He’d run into brick weed. The compressed nugs were far from medicine and he knew it. It further motivated him to search for the best options. That first trip north arose from a friend telling him he knew a guy with sensimilla.
“I said, what is sensimilla?” Estes noted with a laugh. “It’s a seedless weed? And it’s green, lime green? Let’s go there.”
The locals hooked him up, given his medical situation. He scored his first pounds of sensimilla for $100 bucks. That would be about $460 today.
As for the traditionally tight community up north, especially during the early era of enforcement, “My disability broke me in. People were very compassionate and they understood medicine,” Estes said.
Estes noted his original host in Humboldt understood the benefits of medical cannabis all too well having recently lost his father to cancer at the time.
“He lost his dad. His dad had cancer. He got help from cannabis. They think it dragged his life another two years, but he swears he was happier. He saw other people who were on pharmaceuticals dying. They were miserable, moaning, and his dad (had) weed on the way out. He really is a compassionate man,” Estes said.
Estes pointed to the statement “all cannabis use is medical.” He said he gets it, to different degrees. But in his case, it wasn’t really up for debate, and the farmers of The Emerald Triangle showed him a lot of love.
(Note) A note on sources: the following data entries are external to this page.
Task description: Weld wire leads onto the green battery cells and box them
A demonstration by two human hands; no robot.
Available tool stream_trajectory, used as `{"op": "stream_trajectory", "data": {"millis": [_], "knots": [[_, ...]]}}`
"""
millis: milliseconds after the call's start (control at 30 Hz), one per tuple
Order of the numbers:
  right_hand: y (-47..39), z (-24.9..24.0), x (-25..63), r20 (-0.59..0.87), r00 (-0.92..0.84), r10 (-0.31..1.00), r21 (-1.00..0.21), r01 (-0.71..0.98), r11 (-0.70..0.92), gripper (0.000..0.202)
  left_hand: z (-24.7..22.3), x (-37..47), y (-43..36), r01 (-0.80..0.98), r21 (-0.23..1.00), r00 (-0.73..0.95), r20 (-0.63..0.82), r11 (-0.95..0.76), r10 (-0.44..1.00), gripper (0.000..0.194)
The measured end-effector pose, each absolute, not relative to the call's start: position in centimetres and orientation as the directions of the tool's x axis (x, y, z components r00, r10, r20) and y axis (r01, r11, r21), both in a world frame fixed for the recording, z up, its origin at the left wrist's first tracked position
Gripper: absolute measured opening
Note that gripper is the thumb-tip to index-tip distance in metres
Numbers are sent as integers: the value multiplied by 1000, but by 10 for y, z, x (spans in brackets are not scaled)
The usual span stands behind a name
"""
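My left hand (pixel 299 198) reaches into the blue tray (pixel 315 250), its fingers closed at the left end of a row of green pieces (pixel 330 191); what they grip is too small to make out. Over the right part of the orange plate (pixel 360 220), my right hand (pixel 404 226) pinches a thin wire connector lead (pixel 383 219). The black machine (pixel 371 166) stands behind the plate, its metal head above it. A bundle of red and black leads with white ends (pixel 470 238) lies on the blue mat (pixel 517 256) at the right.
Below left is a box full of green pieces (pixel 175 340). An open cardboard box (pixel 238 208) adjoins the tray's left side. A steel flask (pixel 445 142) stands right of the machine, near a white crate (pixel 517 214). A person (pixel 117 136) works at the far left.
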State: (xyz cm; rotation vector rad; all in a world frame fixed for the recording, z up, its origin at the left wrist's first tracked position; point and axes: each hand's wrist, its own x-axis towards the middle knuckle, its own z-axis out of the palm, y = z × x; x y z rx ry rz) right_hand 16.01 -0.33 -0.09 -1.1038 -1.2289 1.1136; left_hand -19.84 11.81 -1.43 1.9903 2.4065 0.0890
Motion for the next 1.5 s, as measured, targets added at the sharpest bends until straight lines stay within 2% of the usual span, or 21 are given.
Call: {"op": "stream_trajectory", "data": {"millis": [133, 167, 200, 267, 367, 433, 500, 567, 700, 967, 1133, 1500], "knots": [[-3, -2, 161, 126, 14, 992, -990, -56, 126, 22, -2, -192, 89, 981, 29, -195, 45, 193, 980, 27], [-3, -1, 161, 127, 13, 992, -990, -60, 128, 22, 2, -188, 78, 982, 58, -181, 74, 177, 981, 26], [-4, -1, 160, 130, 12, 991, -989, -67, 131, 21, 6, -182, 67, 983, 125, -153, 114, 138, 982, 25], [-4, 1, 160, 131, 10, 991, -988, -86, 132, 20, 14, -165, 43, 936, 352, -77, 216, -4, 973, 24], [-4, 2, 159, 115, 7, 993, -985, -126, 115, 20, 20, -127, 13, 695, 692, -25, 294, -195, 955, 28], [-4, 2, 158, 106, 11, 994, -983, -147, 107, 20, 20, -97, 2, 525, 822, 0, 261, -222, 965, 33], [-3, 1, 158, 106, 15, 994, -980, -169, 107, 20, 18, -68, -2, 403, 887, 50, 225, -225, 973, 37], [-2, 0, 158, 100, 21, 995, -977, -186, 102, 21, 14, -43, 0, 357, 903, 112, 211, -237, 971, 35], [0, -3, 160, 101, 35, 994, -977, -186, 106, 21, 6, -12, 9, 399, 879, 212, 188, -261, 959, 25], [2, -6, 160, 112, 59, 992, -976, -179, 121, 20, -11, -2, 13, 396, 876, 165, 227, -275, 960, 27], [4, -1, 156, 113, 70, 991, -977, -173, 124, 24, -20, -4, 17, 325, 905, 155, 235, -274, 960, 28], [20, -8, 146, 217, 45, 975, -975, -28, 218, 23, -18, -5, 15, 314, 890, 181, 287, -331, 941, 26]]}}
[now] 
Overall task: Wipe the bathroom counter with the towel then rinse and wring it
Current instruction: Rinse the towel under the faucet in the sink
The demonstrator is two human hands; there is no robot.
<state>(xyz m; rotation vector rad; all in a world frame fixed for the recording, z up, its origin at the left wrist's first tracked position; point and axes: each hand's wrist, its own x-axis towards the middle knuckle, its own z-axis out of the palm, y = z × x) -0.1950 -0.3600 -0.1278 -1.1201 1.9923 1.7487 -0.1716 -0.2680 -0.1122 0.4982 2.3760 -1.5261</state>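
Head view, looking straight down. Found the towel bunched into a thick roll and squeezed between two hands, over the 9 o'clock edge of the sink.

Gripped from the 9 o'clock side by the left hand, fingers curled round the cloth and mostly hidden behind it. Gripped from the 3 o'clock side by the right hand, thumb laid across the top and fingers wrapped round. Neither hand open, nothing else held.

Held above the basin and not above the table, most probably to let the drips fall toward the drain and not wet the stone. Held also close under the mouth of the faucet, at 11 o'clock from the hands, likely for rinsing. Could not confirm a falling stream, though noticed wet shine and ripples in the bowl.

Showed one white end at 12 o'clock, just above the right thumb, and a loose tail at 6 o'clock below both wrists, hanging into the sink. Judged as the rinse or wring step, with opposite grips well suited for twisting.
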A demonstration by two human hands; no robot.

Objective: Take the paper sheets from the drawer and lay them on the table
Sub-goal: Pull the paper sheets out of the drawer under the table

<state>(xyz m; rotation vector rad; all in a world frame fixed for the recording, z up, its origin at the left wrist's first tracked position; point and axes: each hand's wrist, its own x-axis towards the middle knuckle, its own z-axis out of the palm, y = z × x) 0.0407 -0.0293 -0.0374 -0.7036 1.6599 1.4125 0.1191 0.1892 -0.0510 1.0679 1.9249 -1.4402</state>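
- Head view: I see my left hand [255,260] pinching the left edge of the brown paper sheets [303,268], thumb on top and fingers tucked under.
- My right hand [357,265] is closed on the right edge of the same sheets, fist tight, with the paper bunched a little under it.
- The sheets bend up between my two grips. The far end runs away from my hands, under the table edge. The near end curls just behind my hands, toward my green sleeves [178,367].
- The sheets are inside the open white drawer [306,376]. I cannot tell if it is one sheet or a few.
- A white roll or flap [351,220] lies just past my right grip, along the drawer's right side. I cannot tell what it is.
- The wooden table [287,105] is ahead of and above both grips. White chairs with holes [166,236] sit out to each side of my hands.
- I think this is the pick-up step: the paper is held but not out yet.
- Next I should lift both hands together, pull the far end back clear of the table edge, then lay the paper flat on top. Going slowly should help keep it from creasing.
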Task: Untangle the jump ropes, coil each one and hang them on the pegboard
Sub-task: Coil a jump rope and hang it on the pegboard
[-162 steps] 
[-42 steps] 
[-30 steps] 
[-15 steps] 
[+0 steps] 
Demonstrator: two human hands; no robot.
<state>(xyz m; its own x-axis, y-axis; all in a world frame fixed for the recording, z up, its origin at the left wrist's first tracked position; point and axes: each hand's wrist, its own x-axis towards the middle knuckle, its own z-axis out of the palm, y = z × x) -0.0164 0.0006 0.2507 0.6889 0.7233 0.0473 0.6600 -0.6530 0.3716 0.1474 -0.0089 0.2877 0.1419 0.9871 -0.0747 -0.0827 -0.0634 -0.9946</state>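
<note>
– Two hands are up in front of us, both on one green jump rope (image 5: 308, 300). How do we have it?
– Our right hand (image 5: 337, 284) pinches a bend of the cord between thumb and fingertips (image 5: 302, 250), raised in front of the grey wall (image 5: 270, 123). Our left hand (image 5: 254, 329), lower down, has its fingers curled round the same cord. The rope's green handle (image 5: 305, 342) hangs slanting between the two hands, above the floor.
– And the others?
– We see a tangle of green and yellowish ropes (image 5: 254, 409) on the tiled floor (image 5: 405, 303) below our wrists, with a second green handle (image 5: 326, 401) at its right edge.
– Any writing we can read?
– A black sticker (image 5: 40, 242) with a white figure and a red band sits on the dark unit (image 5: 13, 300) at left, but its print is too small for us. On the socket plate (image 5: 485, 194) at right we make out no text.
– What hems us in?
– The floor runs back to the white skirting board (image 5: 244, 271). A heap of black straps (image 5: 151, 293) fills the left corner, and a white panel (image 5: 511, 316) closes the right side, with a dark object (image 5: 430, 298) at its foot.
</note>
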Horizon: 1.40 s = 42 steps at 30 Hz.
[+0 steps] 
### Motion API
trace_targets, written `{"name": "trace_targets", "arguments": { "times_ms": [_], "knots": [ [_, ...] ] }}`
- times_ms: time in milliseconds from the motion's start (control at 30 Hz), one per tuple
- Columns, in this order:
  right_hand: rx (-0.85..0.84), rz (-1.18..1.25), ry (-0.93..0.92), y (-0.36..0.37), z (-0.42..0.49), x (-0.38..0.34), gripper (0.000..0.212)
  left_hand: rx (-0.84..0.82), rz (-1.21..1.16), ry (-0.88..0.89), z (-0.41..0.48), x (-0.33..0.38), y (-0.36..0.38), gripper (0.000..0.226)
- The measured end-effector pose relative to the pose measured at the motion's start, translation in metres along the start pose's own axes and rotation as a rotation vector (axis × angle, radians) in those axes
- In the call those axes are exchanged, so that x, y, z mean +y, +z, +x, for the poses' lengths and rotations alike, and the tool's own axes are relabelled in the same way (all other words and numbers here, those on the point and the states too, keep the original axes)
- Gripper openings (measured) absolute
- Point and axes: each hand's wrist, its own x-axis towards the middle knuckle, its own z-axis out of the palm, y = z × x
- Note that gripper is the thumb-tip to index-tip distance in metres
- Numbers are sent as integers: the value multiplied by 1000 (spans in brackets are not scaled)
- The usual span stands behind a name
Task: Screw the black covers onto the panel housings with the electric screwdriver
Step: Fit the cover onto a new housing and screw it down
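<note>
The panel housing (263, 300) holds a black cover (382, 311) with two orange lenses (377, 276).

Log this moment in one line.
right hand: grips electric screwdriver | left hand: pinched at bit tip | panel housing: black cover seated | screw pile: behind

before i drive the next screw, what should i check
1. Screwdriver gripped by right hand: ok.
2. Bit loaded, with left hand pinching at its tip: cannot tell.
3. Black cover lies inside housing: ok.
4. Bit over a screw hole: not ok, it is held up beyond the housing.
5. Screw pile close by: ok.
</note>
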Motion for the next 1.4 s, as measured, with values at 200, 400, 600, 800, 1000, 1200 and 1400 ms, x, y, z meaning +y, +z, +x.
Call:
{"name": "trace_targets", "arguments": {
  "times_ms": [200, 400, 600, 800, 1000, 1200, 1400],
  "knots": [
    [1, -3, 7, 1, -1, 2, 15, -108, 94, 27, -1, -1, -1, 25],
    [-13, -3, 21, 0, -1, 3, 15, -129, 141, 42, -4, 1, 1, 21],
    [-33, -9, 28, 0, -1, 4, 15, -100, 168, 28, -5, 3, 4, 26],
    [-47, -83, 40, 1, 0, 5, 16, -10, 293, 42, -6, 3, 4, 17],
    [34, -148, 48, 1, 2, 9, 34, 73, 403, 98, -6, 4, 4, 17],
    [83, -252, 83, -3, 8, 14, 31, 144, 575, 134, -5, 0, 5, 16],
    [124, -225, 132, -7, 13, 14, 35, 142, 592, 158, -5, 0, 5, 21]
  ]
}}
Part of it was because they knew in addition to it being for his own medical use, he was paying top dollar. Some of the brown frown was going for between $30-$50 a pound. Estes wanted nothing to do with it.
“When I got the first Skunk, which was fluffy, I had 24 bags. I sold it for $100 a bag and I would buy that. Next time I bought the Skunk it was $200, the next time it was $400 a pound and after that it was $500 a pound,” Estes said.
We asked Estes as he watched the pound price creep up, when did he know it was time to become his own supplier and get in on the cultivation side? He laughed and said it was right around the time he saw that first $500 pound. He’s already been collecting seeds in film containers and noting what they were.
In 1977, he would purchase his first hydroponic system. He said it took him about a decade to get to the point where he is comfortable looking back and saying he was dialed in. To help put that into perspective, the biggest movie of the year in 1987 when Estes started growing heat was Beverly Hills Cop 2.
The first grow went well, but he missed the part about changing the plants’ light cycle to get them to flower. By the time he did, they had been vegging for a couple of months. The plants exploded and he started selling grams for $5 after the harvest.
“I actually started catching a BART to the 51 bus on Market Street. The 51 bus took me over to Haight Street and Stanyan McDonald’s right there. I’d set up with little tiny bags in there. And I could sell down the street over there for 20 bucks,” Estes said. This was around 1984 and 1985.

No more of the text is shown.